▶ Your objective
Return exactly the span that opens with the line containing "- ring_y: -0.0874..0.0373" and closes with the final line of the records, both included.

[Dataset entries]
===
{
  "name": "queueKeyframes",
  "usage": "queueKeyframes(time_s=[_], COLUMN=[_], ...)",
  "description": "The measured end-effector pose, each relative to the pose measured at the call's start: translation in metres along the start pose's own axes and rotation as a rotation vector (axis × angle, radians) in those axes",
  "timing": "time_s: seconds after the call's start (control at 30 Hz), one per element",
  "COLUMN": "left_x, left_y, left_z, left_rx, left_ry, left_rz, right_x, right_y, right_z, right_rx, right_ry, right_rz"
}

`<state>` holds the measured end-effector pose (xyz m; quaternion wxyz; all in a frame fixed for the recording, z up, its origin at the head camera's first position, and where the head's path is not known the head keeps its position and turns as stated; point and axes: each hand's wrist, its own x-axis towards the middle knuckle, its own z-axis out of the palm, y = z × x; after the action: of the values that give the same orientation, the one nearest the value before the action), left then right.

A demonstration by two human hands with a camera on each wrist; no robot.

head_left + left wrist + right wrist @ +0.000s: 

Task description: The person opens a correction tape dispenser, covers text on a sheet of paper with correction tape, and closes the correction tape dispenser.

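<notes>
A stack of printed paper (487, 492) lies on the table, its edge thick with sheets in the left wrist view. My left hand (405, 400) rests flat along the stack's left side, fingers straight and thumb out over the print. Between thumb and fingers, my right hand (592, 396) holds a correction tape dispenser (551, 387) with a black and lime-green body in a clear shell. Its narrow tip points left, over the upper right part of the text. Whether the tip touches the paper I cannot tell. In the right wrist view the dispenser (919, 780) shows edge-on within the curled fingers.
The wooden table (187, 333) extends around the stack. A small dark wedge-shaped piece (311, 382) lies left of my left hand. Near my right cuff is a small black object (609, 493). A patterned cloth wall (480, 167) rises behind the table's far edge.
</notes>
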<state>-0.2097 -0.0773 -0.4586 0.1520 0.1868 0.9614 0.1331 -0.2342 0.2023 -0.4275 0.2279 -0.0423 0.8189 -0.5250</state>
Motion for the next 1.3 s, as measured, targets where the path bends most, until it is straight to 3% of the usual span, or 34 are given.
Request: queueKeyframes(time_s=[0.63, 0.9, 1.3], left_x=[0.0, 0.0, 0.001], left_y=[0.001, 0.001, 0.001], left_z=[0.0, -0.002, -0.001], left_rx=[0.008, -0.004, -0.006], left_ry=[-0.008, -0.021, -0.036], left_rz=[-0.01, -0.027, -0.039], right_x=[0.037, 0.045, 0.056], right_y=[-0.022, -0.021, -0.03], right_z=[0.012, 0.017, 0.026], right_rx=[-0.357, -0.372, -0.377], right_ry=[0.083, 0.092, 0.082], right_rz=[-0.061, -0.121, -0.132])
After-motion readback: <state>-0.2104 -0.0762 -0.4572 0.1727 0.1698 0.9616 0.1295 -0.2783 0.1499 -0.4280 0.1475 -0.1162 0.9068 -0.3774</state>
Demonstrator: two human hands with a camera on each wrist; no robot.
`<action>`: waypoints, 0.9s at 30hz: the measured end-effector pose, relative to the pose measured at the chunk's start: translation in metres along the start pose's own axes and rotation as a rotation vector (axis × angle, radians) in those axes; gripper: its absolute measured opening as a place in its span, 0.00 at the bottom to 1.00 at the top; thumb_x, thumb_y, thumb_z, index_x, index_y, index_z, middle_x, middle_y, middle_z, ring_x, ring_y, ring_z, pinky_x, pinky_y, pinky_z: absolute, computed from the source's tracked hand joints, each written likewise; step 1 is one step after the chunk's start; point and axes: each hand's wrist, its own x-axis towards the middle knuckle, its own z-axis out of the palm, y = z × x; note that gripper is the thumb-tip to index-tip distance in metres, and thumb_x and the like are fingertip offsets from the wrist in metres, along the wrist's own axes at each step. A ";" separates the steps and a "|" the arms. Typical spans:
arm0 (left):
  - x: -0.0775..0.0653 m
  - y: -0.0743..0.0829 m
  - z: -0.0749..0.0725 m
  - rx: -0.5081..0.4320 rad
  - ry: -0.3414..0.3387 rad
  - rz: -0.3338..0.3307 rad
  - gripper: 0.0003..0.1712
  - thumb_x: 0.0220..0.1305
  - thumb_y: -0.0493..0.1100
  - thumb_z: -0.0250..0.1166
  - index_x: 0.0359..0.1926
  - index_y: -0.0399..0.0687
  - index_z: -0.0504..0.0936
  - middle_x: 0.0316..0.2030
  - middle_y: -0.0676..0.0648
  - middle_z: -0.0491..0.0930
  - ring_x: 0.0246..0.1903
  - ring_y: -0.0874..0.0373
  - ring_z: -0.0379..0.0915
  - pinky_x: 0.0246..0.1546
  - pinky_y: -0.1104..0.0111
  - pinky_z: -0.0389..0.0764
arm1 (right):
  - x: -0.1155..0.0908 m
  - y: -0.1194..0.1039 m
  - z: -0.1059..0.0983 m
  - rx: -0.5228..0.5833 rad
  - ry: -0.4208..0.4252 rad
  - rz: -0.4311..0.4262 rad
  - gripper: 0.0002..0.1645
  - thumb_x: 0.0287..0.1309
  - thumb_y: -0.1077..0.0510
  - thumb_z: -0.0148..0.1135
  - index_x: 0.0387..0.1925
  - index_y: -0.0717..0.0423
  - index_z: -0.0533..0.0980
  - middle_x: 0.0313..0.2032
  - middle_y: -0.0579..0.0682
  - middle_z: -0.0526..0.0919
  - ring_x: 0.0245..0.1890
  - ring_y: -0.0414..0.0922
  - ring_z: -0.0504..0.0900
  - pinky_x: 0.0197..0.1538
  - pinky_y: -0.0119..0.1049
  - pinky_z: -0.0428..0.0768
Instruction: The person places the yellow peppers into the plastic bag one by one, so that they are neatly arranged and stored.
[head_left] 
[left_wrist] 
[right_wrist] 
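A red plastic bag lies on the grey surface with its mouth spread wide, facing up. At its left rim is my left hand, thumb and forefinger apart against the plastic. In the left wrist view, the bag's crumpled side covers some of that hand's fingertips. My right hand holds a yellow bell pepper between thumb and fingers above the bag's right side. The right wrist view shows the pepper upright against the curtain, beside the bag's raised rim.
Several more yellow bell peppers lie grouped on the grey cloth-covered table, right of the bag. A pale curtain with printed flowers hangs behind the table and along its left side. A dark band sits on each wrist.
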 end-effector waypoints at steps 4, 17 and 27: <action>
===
▶ Exercise result
  - ring_y: -0.0874..0.0373
  - ring_z: -0.0379..0.0915
  - pinky_x: 0.0246..0.1546
  - pinky_y: -0.1104..0.0111
  - pinky_z: -0.0389..0.0764
arm1 (right):
  - x: -0.1155..0.0908 m
  - y: -0.1194..0.1039 m
  - z: -0.1059..0.0983 m
  - rx: -0.5228..0.5833 rad
  - ry: -0.4208..0.4252 rad
  - rz: -0.4311..0.4262 rad
  - gripper: 0.0002..0.1645
  - thumb_x: 0.0287..0.1309
  - thumb_y: -0.1077..0.0510
  - thumb_z: -0.0148..0.1135
  - index_x: 0.0387..0.1925
  - index_y: -0.0717..0.0423
  - index_z: -0.0533..0.0980
  - middle_x: 0.0313..0.2032
  - middle_y: -0.0579..0.0682
  - middle_z: -0.0526..0.0919
  - ring_x: 0.0245..0.1890
  - ring_y: -0.0414..0.0922
  - ring_z: -0.0504..0.0900
  - pinky_x: 0.0197..0.1538
  - pinky_y: -0.0119..0.1049
  - pinky_z: -0.0428..0.0768
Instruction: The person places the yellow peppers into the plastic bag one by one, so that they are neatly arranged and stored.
[head_left] 
[left_wrist] 
[right_wrist] 
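A red plastic bag lies on the grey surface with its mouth spread wide, facing up. At its left rim is my left hand, thumb and forefinger apart against the plastic. In the left wrist view, the bag's crumpled side covers some of that hand's fingertips. My right hand holds a yellow bell pepper between thumb and fingers above the bag's right side. The right wrist view shows the pepper upright against the curtain, beside the bag's raised rim.
Several more yellow bell peppers lie grouped on the grey cloth-covered table, right of the bag. A pale curtain with printed flowers hangs behind the table and along its left side. A dark band sits on each wrist.
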 end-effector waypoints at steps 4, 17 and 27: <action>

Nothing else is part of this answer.